It was raining slightly, but he dared not return to the house for his umbrella. In the haze and wet of the shivering October night the clock of Bleakridge Church glowed like a fiery disc suspended in the sky, and, mysteriously hanging there, without visible means of support, it seemed to him somehow to symbolize the enigma of the universe and intensify his inward gloom. Never before had he had such feelings to such a degree. It is scarcely an exaggeration to say that never before had the enigma of the universe occurred to him. The side gates clicked as he stood hesitant under the shelter of the wall, and a figure emerged from his domain. It was Bellfield, the new chauffeur, going across to his home in the little square in front of the church. Bellfield touched his cap with an eager and willing hand, as new chauffeurs will.

"Want the car, sir?... Setting in for a wet night!"

"No, thanks."

It was a lie. He did want the car. He wanted the car so that he might ride right away into a new and more interesting world, or at any rate into Hanbridge, centre of the pleasures, the wickedness and the commerce of the Five Towns. But he dared not have the car. He dared not have his own car. He must slip off noiseless and unassuming. Even to go to Dr Stirling's he dared not have the car. Besides, he could have walked down the hill to Dr. Stirling's in three minutes.
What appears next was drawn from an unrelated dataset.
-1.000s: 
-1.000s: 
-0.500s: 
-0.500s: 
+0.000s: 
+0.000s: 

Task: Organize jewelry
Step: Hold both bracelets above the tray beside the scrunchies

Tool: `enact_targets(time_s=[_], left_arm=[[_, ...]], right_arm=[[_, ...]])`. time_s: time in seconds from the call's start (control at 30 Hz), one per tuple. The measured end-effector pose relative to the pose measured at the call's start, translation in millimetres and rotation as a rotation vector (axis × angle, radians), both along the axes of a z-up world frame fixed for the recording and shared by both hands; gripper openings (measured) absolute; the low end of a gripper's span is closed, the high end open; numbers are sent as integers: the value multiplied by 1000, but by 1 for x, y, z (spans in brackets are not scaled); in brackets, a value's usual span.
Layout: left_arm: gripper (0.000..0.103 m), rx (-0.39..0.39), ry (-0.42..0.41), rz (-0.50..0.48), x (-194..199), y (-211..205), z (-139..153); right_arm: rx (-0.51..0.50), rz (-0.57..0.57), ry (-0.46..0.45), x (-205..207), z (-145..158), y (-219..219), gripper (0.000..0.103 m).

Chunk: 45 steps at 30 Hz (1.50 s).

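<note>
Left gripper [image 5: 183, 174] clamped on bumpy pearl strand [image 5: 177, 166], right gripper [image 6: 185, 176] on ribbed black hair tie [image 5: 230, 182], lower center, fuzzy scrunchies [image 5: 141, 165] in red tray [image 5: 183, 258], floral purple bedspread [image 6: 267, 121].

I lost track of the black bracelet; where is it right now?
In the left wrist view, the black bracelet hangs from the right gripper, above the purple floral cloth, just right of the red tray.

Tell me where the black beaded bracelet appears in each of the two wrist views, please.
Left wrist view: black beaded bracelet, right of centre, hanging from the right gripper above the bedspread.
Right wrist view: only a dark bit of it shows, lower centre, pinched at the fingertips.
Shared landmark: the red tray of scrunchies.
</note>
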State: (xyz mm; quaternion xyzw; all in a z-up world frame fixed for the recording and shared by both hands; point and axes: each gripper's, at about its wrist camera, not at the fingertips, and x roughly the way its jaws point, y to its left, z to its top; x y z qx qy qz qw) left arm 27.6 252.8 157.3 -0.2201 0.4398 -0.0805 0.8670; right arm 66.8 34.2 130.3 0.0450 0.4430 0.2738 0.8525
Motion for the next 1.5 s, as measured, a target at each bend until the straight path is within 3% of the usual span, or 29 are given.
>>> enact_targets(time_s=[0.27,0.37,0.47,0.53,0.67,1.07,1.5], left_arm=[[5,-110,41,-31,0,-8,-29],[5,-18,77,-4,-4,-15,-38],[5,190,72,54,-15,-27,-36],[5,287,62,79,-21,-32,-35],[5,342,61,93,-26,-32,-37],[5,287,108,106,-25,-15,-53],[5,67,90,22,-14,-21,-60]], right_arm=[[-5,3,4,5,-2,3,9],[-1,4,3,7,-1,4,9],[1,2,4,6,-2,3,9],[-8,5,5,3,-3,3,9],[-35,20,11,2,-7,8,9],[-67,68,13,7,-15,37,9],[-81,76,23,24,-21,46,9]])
Not that he had the least intention of going to Dr. Stirling's. No! His wife imagined that he was going. But she was mistaken. Within an hour, when Dr. Stirling had failed to arrive, she would doubtless telephone and get her Dr. Stirling. Not, however, with Edward Henry's assistance!

He reviewed his conduct throughout the evening. In what particular had it been sinful? In no particular. True, the accident to the boy was a misfortune, but had he not borne that misfortune lightly, minimized it and endeavoured to teach others to bear it lightly? His blithe humour ought surely to have been an example to Nellie! And as for the episode of the funeral march on the Pianisto, really, really, the tiresome little thing ought to have better appreciated his whimsical drollery!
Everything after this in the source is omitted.